Although BoJack doesn’t literally reside inside a sitcom in the way his Kevin Can F**k Himself and WandaVision counterparts do, the series also plays with sitcom structure. BoJack’s trauma-induced depression predisposes him to cycles of self hatred, delusion, and destruction—and just as sitcoms maintain their stasis by insistently resolving any and all issues within 30 minutes, these cycles function as relentless resets of their own. They reliably dump BoJack back into the intolerable state in which he started.

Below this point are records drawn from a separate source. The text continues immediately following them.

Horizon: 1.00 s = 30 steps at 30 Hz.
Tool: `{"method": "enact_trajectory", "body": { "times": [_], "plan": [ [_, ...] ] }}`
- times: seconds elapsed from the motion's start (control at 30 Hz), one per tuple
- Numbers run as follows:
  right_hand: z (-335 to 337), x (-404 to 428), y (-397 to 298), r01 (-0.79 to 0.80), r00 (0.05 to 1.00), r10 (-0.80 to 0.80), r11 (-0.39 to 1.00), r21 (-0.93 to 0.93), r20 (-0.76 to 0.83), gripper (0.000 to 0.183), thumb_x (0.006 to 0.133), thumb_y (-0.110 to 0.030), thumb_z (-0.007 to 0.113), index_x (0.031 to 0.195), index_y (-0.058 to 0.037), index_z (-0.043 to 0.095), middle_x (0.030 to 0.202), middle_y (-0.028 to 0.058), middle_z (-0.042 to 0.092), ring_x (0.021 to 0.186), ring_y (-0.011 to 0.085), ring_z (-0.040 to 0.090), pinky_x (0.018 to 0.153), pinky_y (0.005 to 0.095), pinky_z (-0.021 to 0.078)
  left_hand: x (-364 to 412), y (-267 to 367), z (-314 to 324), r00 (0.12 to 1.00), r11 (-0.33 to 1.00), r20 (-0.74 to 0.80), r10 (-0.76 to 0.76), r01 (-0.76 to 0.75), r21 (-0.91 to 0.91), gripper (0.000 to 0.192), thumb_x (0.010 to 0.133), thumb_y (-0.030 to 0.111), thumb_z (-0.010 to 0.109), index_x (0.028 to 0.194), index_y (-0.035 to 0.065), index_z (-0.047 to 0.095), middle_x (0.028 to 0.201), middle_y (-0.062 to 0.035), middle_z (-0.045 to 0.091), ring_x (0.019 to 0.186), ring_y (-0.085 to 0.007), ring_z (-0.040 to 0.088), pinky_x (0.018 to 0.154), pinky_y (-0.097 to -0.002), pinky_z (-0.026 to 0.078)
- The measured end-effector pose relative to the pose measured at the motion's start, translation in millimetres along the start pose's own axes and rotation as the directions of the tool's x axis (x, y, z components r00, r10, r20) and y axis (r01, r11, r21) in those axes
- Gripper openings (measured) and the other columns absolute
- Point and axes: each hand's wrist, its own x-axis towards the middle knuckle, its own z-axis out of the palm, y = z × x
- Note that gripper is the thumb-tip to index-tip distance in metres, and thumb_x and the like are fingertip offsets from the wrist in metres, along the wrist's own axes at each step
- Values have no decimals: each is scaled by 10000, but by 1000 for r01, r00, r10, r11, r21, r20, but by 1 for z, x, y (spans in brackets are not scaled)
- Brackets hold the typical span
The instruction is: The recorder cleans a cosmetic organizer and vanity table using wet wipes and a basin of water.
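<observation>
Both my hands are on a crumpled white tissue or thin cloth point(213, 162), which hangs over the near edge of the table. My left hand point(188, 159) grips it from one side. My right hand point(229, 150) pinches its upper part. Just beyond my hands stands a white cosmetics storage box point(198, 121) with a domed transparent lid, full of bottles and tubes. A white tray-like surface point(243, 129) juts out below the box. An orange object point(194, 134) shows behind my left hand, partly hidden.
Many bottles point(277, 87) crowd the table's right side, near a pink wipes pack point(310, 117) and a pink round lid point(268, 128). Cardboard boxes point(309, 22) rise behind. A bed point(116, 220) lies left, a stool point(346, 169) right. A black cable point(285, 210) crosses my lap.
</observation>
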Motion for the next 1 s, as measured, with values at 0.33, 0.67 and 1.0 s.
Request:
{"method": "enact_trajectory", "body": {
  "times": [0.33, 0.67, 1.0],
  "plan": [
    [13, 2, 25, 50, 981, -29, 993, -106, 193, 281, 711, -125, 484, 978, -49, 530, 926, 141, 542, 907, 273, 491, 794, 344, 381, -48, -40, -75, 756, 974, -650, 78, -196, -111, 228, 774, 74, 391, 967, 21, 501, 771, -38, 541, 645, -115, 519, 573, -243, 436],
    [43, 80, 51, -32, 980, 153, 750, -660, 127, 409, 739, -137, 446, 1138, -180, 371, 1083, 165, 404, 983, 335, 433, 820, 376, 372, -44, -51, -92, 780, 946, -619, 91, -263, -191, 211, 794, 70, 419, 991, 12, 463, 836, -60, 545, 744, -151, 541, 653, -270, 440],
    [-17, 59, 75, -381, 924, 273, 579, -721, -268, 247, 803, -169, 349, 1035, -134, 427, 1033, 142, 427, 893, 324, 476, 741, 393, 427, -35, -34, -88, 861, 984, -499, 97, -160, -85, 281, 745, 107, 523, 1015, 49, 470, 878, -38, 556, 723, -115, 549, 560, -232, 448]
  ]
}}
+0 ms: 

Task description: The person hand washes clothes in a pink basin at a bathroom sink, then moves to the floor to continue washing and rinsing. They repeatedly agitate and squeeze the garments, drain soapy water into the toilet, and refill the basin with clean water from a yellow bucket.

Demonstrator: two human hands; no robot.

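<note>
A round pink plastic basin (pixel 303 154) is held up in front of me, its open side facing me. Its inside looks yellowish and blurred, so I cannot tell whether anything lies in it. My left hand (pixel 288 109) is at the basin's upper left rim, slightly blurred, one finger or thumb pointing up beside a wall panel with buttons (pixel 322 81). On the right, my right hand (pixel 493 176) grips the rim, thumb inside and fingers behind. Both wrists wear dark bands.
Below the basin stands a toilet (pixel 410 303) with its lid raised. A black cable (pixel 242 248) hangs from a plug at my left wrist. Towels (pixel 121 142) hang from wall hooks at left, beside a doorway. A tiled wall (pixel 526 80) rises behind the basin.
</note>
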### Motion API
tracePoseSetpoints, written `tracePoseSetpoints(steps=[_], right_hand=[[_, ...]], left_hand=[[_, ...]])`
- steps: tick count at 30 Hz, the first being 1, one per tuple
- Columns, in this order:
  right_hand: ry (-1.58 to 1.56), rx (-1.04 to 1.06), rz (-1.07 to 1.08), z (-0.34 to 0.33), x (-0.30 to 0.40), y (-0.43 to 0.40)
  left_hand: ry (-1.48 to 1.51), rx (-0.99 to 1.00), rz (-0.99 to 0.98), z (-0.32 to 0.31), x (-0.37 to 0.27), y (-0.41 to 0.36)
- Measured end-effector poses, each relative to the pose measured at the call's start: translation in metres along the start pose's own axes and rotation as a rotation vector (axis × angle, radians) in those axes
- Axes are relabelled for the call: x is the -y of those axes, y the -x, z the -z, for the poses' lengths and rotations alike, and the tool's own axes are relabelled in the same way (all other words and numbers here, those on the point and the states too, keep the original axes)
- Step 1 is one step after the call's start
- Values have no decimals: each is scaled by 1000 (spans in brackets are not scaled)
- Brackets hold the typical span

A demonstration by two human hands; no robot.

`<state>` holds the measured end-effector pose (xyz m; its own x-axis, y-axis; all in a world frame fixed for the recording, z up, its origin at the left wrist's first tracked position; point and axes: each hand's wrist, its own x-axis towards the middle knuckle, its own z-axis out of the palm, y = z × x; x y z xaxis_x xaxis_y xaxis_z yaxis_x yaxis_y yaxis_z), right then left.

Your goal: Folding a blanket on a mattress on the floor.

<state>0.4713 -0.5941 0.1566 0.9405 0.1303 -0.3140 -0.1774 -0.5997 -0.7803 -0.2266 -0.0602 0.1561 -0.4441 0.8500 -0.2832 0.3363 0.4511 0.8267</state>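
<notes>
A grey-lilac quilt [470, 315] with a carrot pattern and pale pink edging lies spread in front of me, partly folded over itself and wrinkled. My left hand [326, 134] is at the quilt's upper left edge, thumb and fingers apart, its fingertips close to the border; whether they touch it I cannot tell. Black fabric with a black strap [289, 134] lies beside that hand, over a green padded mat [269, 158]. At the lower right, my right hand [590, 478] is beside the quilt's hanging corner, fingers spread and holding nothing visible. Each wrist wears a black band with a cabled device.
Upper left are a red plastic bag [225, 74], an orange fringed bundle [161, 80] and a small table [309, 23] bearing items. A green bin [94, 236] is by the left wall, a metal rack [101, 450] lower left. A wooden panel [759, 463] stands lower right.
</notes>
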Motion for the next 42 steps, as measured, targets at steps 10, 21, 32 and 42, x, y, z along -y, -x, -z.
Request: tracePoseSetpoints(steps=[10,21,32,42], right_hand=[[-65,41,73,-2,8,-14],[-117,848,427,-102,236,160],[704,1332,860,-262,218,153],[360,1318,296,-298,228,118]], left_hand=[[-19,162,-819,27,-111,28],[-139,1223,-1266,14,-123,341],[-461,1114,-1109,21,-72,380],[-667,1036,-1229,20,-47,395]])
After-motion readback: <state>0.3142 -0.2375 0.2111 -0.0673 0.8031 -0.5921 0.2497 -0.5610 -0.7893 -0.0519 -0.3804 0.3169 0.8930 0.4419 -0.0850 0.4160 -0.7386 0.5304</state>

“Am I just doomed to be the person that I am?” BoJack asks in one of the show’s most haunting moments. “It’s not too late for me, is it?... I need you to tell me it’s not too late.”
Eventually, BoJack realizes that his only path out of this warped loop is to accept himself and his reality, embrace his autonomy, and take ownership of himself—something far easier said than done for someone with so much trauma, as a certain Marvel hero who made a similar choice could certainly attest. From the first half of the season made available to critics for review, Kevin Can F**k Himself appears to be headed in a similar direction.
For all three of these characters, the sitcom is a confining force—an expression of the way we can all trap ourselves by fixating on what we wish our lives could be, formatted after one of the genres that sells those fantasies best.
What remains to be seen now is the path Allison will take to escape.
Kevin Can F**k Himself premieres Sunday on AMC+, and June 20 at 9 PM on AMC.